“Bad Influences” is a segment in which the author pays tribute to the people and texts that contributed in specific and memorable ways to the decline of her Christian faith--or, depending on how one looks at it, the burgeoning of her authentic self. As you’ve probably figured out, the title is somewhat ironic.
At some point during my tour of seminary, or perhaps right after, I came across a book I had never heard of by an author I had never heard of in an expansive “sale” section that the local independent bookstore had temporarily set up. How I found it in that giant mess of texts, shelved with no apparent rhyme or reason, I’ll never know. Serendipity? At the time I was still a theist, and thus attributed it to God. That logic got a little messy once I actually started reading the book, though, so the question remains.
The book was Don Cupitt’s Taking Leave of God. It’s a relatively thin text at 181 pages, plus a short preface and a few notes at the end. It was originally published in 1980, though the version I acquired was a 2001 re-issue that included a new, additional preface by Alison Webster. Cupitt is an interesting figure, but I'm not going to get too much into his biography here. Rather, I want to give you a taste of the text and talk a bit about how it affected me personally.
The book is, in essence, about questioning doctrine. It is no surprise that Cupitt, being an Anglican priest and theological scholar himself, would embark on such a voyage. What was surprising to me, though, as I made my way through the book, was Cupitt’s seeming conclusion. He writes of the inadequacy and immaturity of Christianity as a doctrine--that is, as a series of beliefs that make up one’s ideology (e.g. that there is a discrete being that is “God”, that there is a heaven, that Jesus was literally part God, that somehow through Jesus’ death our sinful nature--oh, and that humans have sinful nature--is totally forgiven by the aforementioned God, etc. etc.)
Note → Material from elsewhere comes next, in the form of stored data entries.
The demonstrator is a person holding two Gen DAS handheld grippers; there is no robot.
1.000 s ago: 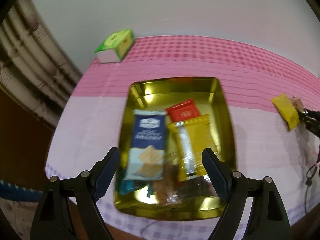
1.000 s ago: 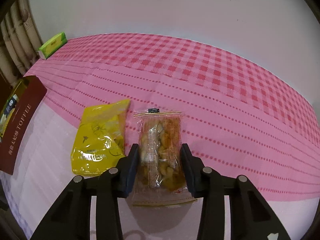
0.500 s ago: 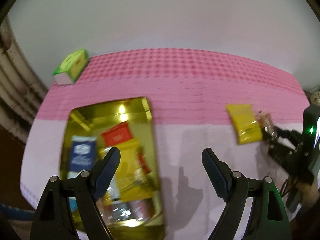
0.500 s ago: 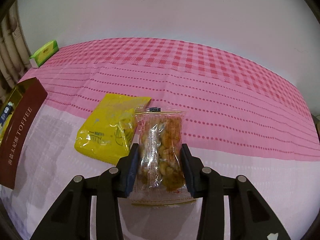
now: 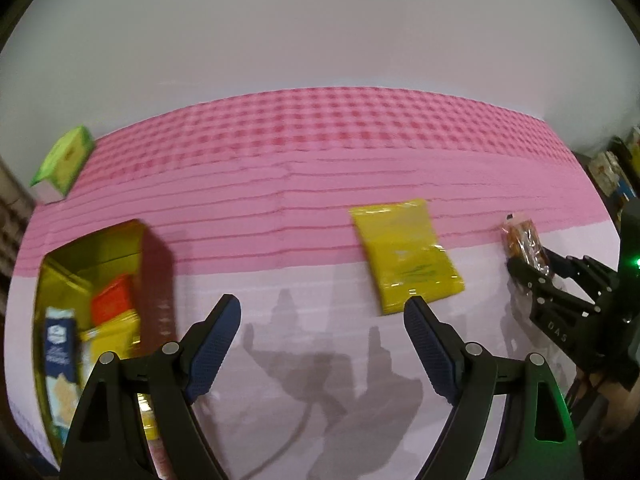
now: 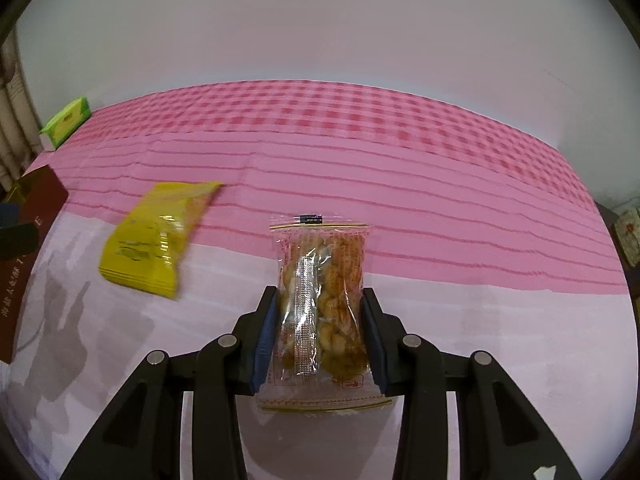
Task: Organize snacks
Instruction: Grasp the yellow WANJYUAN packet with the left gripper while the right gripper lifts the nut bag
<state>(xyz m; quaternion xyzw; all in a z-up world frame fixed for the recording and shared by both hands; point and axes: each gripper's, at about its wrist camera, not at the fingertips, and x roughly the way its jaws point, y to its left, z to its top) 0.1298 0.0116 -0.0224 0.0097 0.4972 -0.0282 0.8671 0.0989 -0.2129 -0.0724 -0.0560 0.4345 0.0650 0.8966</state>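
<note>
I am clamping the right gripper (image 6: 320, 312) on the clear snack packet (image 6: 322, 288), lifted just off the pink tablecloth (image 6: 400, 200). My left gripper (image 5: 322, 344) is hanging spread apart and empty near the yellow packet (image 5: 406, 256). The slick film is bulging; it could slip before reaching the gold tin (image 5: 96, 240).
</note>
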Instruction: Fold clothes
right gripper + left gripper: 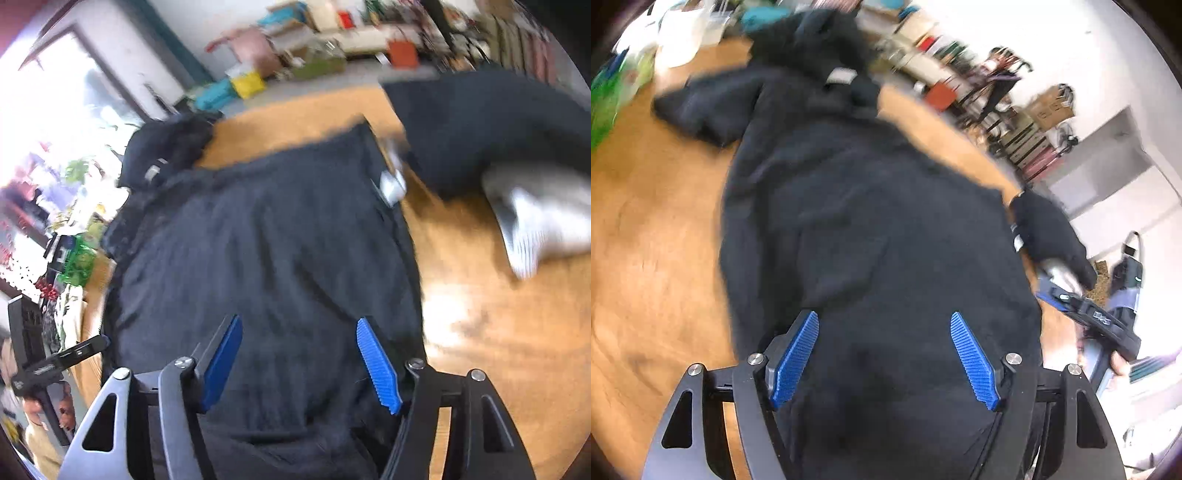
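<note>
Black fleece, thick and matte, covers most of the wooden table (646, 229): a hooded top (871, 206) lies spread along it, hood (816, 40) at the far end and hem nearest the cameras. On the left, one sleeve (701, 110) lies bunched out to the side. The left gripper (884, 360) hangs over the hem with its blue pads spread and nothing pinched between them. Further right, the right gripper (299, 363) hangs over the same lower part of the body, its jaws also spread and empty; beyond it the other sleeve (480, 125) stretches across the bare wood, its pale cuff (543, 221) at the near end.

The cloth looks soft, limp and fairly heavy for clothing, so it will probably sag and drag rather than keep any shape when lifted. It does not look slippery or fragile. Good places to take hold seem to be the two hem corners, or each sleeve near its cuff, pinching a thick edge rather than flat cloth.
</note>
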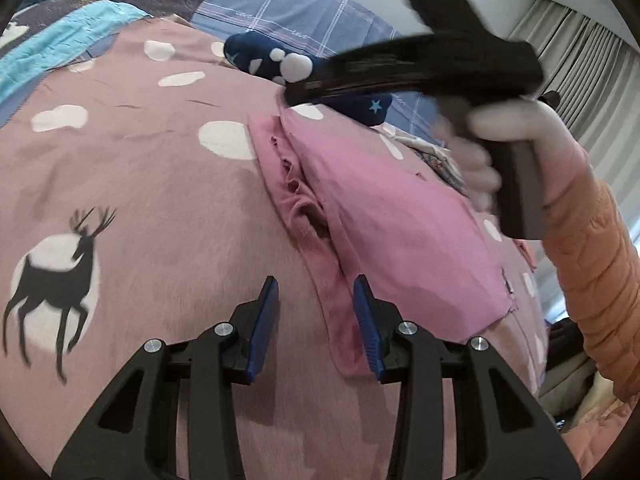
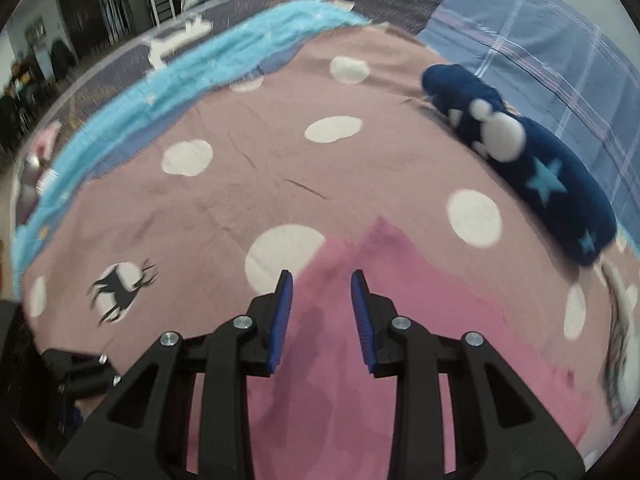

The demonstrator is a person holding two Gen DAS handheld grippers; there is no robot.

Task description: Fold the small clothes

Instead of prioritizing the veracity of said tenets, Cupitt explores the possibility that what we’re really supposed to get out of this whole Jesus thing is an experience of rebirth of the mind, a moving beyond an adherence to doctrine--which itself becomes virtually irrelevant--into “autonomous consciousness”. This notion triggered in me the idea that, maybe when Jesus was talking about being born again, it was being born OUT of religion (away from the status quo, leaving the institution) instead of INTO it. After all, Jesus did not found a church (or temple). Christianity as we know it today was not started by him.
Cupitt also, in his preface, mentions the utter impossibility of returning to old, dependent ways of thinking once “autonomous consciousness” has been achieved. This too struck a chord in me. In my slow walk away from the church, I found the prospect of eschewing my new, non-Christian understandings to be not just self-suppressive but immoral. It would mean pretending that I had not realized all that I had realized; it would mean deliberately choosing ignorance. I could not do it, not just in the interest of dignity but also in the interest of conscience.
Cupitt’s book was, for me, a windfall and a salve. I haven’t read it cover-to-cover in quite some time, but I heartily recommend giving it a try to anyone who is craving the wisdom of someone--someone articulate and dutiful--who found more freedom and peace outside of Christianity than within it.